This traditional Hungarian dish found international fame when the renowned French master Escoffier put it on the menu at Monte Carlo’s Grand Hotel in 1879 but its origins go back much further. In the 16th and 17th centuries, modern Hungary was occupied by the Ottoman Empire. When the Ottomans ultimately withdrew, they left behind them an enduring love for one of the spices their armies brought from Turkey: paprika.
More than 300 years later, in a sleepy town called Kalocsa that was once ruled by the Ottomans, you’ll find the Hungarian Paprika Museum. It is one of at least two Hungarian museums (there’s another in the city of Szeged) devoted to this brick-red spice—a measure of just how seriously this Eastern European nation takes paprika. Called “red gold”, it is stocked—often in several varieties—in large quantities in every Hungarian home kitchen.

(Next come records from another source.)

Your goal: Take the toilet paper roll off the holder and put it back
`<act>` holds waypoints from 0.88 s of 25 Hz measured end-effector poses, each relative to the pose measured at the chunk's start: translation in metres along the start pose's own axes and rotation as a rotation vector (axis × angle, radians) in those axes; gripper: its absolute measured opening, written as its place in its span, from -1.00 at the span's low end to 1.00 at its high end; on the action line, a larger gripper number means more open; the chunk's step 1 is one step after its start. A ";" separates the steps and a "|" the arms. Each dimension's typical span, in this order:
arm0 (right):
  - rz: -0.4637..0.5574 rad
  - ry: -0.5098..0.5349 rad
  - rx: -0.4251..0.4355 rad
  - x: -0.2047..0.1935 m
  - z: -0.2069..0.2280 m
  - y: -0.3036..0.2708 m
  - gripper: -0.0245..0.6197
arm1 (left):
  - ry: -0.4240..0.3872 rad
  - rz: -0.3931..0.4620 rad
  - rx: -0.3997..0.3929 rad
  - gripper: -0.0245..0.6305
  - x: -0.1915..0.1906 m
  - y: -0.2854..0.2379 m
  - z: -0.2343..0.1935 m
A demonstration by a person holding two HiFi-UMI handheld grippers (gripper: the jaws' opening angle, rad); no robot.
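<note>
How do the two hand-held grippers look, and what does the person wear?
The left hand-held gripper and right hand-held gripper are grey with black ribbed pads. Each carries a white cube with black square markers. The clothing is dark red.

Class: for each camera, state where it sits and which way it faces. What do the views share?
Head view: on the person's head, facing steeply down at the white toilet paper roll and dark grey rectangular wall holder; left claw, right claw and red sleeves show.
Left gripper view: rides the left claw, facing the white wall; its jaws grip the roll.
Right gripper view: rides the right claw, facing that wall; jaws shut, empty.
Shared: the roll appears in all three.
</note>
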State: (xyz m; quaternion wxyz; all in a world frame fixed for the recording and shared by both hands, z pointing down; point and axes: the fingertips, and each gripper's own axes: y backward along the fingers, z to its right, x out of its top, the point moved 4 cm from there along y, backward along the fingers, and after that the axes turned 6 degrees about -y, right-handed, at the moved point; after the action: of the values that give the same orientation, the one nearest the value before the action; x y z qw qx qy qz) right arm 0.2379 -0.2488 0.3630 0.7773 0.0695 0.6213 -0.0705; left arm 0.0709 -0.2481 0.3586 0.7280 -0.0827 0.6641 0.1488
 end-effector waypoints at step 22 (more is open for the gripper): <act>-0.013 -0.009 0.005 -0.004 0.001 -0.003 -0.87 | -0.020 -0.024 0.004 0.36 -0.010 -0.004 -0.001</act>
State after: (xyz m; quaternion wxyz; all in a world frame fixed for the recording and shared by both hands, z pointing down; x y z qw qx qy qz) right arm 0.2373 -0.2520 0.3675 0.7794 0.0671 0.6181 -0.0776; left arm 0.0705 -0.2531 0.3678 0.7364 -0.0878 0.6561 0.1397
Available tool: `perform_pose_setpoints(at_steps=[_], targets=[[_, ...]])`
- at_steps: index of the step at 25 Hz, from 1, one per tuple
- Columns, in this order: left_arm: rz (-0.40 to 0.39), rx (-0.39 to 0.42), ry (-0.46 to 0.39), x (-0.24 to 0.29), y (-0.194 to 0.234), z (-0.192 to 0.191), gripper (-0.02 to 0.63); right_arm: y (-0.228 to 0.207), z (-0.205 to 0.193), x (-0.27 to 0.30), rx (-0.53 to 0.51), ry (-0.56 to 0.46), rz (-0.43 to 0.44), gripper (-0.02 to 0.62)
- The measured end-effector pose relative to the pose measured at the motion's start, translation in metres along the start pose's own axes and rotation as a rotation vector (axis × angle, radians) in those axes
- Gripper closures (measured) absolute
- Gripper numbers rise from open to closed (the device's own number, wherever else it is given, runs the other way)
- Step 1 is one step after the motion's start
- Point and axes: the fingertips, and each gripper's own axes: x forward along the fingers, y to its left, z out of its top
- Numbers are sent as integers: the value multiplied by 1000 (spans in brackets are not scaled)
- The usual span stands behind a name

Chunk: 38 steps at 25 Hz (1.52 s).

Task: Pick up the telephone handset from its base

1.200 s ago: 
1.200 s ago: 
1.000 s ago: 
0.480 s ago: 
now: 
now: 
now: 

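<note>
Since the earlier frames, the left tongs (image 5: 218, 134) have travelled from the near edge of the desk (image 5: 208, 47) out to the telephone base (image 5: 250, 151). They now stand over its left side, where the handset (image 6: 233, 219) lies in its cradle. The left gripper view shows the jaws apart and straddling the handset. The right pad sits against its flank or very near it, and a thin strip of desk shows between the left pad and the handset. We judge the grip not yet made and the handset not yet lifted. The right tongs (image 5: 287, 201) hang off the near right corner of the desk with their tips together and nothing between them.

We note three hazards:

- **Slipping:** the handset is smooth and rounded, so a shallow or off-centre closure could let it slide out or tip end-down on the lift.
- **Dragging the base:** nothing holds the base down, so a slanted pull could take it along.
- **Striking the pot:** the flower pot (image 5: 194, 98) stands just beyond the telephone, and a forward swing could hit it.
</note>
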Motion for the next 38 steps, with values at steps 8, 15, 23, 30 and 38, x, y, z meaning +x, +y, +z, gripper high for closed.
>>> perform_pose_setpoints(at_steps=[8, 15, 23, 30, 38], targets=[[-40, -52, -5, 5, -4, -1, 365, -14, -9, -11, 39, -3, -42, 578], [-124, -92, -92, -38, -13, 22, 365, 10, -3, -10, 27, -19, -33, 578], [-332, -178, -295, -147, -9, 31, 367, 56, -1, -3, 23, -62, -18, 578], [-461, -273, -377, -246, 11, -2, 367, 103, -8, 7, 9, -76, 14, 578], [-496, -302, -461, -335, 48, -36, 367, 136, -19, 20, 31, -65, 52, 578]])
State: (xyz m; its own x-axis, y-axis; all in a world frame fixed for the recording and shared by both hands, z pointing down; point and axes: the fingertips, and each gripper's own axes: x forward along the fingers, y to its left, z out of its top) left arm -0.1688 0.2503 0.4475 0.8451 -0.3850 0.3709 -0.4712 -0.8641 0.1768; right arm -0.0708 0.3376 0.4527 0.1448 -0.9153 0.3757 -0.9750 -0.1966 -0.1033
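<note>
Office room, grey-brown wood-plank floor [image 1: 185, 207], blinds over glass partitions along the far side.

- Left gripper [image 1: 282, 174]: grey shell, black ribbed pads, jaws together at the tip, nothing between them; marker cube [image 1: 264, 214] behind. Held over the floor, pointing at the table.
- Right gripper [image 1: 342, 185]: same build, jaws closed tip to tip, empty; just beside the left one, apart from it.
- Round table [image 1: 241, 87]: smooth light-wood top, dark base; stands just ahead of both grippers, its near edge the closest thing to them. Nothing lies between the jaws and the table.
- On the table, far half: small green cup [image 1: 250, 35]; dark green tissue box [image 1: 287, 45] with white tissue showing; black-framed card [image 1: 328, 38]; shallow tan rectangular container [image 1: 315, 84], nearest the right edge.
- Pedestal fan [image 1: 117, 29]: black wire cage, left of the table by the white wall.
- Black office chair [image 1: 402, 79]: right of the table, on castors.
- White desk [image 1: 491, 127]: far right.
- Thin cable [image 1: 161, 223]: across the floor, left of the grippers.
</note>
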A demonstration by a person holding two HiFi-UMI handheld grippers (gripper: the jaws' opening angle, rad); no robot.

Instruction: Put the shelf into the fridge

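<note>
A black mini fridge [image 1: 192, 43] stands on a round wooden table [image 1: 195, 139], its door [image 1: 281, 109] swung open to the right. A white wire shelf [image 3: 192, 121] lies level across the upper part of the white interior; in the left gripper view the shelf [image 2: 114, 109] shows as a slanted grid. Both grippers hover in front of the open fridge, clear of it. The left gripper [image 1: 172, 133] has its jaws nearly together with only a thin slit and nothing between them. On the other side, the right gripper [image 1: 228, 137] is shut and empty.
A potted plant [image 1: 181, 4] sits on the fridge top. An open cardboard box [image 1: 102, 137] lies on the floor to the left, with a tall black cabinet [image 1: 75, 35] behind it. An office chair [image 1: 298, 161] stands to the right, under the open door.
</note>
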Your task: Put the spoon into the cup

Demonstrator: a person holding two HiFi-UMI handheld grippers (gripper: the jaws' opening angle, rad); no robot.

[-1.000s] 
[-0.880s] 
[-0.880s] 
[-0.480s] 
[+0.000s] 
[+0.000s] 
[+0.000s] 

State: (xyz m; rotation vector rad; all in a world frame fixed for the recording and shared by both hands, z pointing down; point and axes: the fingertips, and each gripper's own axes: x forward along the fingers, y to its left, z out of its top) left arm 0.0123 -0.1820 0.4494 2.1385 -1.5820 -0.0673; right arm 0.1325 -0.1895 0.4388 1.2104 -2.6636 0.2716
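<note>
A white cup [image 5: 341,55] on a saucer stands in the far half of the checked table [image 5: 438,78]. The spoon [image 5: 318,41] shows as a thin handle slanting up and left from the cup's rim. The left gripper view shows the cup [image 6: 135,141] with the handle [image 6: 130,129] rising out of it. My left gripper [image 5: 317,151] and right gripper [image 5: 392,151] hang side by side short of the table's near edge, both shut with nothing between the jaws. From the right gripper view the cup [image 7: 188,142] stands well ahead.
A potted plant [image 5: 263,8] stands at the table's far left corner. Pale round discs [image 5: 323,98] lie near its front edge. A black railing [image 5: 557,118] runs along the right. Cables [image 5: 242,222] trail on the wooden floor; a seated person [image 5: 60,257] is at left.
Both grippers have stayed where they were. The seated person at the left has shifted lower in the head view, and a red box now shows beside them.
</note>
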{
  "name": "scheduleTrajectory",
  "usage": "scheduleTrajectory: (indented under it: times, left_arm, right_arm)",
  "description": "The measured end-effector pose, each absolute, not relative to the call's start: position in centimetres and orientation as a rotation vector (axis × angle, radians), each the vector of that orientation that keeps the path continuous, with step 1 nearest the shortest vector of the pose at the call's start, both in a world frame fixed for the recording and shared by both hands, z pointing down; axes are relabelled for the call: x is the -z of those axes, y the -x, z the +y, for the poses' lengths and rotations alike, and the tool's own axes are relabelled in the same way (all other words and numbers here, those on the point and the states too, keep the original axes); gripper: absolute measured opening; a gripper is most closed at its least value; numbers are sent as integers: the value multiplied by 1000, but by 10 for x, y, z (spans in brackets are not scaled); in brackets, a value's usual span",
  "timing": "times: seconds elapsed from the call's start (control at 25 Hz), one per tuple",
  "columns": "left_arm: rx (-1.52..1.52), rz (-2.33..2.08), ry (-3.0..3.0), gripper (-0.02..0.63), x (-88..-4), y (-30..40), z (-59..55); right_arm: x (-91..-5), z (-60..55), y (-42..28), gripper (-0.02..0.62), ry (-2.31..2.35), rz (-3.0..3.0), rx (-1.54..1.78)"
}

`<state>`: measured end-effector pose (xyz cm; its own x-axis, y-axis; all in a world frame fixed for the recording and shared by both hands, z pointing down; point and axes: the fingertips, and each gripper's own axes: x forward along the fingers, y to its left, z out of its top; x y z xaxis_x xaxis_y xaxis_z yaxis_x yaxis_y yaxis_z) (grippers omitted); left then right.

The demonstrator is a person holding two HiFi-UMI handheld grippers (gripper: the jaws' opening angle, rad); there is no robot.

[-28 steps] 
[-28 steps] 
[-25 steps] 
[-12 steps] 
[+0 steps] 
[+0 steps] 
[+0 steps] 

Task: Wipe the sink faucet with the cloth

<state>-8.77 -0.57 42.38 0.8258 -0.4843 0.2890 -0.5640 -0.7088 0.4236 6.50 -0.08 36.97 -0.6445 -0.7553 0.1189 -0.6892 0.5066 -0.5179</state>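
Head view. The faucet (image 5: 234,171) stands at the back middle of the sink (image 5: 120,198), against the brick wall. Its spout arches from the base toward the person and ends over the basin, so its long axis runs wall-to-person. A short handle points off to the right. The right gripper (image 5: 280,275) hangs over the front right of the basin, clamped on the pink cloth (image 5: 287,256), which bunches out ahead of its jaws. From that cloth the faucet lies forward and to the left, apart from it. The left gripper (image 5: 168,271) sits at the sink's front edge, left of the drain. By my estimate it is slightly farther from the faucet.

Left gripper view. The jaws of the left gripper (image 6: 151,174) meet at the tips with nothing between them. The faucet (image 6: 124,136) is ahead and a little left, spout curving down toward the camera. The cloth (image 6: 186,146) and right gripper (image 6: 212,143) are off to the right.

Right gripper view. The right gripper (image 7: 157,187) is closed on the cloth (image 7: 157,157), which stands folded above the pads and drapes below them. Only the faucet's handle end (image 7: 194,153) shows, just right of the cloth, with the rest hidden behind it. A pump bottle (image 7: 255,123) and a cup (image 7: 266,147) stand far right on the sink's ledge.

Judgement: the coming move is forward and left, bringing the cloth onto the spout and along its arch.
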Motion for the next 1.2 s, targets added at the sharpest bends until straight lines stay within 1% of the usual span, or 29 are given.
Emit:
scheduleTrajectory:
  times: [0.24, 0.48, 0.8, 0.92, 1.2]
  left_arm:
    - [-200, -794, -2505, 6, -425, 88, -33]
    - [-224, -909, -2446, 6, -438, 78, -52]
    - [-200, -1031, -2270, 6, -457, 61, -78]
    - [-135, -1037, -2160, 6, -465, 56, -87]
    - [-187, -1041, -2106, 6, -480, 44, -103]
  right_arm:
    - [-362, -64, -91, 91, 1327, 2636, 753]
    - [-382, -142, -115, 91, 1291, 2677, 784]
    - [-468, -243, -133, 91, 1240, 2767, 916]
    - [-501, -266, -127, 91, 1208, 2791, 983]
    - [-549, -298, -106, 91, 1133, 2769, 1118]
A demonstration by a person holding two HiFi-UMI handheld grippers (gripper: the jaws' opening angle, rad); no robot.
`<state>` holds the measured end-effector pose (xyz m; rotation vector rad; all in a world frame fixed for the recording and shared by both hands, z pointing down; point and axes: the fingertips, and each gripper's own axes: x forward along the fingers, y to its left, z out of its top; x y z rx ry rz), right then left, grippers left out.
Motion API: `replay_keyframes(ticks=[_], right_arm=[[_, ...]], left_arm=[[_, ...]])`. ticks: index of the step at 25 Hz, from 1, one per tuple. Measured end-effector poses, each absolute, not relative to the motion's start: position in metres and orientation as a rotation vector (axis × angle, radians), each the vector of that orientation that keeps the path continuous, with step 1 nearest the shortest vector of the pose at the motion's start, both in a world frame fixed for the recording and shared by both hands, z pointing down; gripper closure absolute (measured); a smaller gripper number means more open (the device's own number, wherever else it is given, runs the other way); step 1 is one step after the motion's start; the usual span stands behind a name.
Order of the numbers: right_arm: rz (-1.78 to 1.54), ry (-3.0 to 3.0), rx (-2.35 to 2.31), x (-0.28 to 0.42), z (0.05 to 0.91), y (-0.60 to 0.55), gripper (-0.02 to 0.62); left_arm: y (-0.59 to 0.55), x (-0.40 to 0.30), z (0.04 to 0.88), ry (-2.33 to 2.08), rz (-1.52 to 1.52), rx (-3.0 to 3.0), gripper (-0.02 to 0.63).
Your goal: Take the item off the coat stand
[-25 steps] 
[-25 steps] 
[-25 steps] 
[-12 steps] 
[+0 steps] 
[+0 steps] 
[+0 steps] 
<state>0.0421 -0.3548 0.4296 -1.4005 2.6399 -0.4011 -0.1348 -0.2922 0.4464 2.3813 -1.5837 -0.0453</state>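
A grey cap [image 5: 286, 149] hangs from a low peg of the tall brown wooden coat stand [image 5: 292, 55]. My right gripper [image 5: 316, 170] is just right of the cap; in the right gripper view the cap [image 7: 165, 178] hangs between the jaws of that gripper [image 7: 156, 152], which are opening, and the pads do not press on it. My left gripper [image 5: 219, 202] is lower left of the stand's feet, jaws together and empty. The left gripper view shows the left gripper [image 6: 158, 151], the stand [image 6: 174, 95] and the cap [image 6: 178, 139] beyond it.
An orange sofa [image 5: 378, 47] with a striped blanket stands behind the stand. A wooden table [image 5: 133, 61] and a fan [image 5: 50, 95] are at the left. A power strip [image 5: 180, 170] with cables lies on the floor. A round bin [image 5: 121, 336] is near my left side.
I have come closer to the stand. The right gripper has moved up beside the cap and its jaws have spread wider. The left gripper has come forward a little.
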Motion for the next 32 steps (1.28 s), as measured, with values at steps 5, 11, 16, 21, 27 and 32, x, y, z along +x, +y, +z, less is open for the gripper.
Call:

It should come as no surprise, then, that Chicken Paprikash—Paprikás Csirke in its native language—is also taken seriously. Happily, it is easy to make—you can do it all in the Thermomix or, if you wish, take the optional extra step of briefly browning the chicken pieces in a pan before you fire up the four blades.
If you want this recipe to taste as it would in a true Hungarian household, consider investing in a fresh jar or packet of paprika. As The New York Times food writer Sam Sifton has noted, paprika fades faster than most dried spices: it “starts out tasting of pepper and sunshine but deteriorates in but a few months to sawdust and bitterness”.
The dish will be gluten free if you make sure to use maize cornflour (rather than wheaten cornflour). If gluten is not an issue, buttered egg noodles make a delicious alternative to rice as an accompaniment.